**Activity**
In the data that follows, find the line with "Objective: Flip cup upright"; transcribe it, every later line up to the one with "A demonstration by", and that line as well, exactly and with no others.

** Opening Records shown block **

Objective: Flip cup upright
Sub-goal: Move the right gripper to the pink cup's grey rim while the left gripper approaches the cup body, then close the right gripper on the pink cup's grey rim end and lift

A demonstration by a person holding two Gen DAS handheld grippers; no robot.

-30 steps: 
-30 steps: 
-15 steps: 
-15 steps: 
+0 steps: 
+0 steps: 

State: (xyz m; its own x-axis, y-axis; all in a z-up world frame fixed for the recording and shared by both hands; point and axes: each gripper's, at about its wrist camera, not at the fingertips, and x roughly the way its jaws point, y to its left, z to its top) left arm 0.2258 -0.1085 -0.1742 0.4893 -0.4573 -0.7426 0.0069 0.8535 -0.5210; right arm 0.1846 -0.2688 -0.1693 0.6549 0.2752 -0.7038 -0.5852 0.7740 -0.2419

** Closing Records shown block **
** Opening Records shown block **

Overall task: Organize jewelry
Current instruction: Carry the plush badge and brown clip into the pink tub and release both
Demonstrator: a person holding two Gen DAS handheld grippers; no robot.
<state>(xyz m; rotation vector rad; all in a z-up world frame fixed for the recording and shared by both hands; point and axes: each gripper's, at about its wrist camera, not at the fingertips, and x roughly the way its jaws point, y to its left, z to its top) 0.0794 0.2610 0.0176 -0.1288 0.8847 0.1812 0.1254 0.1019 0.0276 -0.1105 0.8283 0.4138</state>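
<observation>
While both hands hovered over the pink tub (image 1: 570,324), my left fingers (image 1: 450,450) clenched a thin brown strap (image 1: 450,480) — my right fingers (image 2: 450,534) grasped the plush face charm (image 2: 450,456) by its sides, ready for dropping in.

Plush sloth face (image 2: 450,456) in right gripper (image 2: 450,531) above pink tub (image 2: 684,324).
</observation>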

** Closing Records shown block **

**Reply to the task**
Objective: Flip cup upright
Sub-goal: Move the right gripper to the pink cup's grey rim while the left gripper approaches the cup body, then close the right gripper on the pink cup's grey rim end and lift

A demonstration by a person holding two Gen DAS handheld grippers; no robot.

This output contains the complete answer.